#### [WHAT YOU ARE ASKED TO DO]
Check each line of the material below, and copy it if it holds the string "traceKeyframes".

#### [DATA SHOWN]
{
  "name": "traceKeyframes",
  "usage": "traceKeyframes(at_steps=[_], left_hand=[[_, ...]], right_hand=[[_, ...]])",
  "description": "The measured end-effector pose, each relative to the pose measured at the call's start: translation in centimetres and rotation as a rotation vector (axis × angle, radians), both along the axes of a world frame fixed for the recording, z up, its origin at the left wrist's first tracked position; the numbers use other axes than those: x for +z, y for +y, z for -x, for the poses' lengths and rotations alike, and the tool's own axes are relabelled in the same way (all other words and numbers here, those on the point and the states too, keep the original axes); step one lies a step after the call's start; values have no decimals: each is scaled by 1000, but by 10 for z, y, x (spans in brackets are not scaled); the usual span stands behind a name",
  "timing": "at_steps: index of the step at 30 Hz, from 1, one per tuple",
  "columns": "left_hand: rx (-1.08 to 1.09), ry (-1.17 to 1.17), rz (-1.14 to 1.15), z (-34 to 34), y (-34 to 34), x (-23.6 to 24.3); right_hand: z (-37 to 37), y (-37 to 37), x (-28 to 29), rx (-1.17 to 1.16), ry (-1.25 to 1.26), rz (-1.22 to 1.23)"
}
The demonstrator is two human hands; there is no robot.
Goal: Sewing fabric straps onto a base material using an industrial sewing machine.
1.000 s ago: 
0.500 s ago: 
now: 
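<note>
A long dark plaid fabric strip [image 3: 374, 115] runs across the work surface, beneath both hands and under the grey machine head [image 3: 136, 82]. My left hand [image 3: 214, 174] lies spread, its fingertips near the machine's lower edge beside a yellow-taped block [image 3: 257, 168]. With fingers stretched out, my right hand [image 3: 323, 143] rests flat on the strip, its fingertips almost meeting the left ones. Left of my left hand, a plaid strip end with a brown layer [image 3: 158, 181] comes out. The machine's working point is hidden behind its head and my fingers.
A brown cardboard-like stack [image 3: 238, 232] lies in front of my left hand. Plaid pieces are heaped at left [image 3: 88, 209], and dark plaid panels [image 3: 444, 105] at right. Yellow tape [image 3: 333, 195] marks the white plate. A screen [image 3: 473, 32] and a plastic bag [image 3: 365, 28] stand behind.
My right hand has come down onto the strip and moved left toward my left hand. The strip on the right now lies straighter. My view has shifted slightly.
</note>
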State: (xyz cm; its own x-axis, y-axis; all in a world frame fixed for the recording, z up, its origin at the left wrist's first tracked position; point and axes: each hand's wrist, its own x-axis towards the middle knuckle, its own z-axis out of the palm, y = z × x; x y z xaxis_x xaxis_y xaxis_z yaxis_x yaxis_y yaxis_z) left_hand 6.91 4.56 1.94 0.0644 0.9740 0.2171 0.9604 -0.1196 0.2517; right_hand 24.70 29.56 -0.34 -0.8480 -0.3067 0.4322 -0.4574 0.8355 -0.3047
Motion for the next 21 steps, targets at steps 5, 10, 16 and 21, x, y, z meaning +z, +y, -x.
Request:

#### [EXERCISE OUTPUT]
  "name": "traceKeyframes",
  "usage": "traceKeyframes(at_steps=[_], left_hand=[[_, ...]], right_hand=[[_, ...]])",

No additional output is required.